▶ **EXERCISE**:
Give again, word for word, every line below from the one that has "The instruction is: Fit" through the one that has "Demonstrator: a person", both included, and no others.

==== RECORDS FOR THIS TASK

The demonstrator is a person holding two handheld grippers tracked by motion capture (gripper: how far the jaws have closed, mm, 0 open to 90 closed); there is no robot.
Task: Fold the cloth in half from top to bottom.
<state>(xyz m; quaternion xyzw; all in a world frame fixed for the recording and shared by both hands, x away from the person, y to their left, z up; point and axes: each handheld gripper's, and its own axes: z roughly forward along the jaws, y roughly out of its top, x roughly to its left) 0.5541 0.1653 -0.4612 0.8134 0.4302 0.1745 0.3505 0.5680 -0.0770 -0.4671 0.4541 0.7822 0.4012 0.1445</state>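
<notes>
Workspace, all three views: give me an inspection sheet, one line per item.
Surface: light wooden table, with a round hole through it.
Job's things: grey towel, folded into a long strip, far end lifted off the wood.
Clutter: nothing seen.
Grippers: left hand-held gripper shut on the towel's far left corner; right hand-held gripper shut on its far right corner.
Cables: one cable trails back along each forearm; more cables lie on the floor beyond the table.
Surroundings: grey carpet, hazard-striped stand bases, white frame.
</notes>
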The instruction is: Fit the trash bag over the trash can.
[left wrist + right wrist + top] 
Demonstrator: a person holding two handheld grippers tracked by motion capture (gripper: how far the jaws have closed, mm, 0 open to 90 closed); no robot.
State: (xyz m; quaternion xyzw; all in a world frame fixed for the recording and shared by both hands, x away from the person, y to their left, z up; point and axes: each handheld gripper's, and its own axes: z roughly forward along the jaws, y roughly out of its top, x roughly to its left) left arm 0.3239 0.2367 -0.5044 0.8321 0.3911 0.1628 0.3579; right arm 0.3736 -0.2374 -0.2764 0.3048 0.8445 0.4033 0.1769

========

▶ **WRITTEN SOLUTION**:
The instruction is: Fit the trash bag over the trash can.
[left wrist + right wrist + top] 
Demonstrator: a person holding two handheld grippers tracked by motion capture (gripper: how far the jaws have closed, mm, 0 open to 90 closed); no robot.

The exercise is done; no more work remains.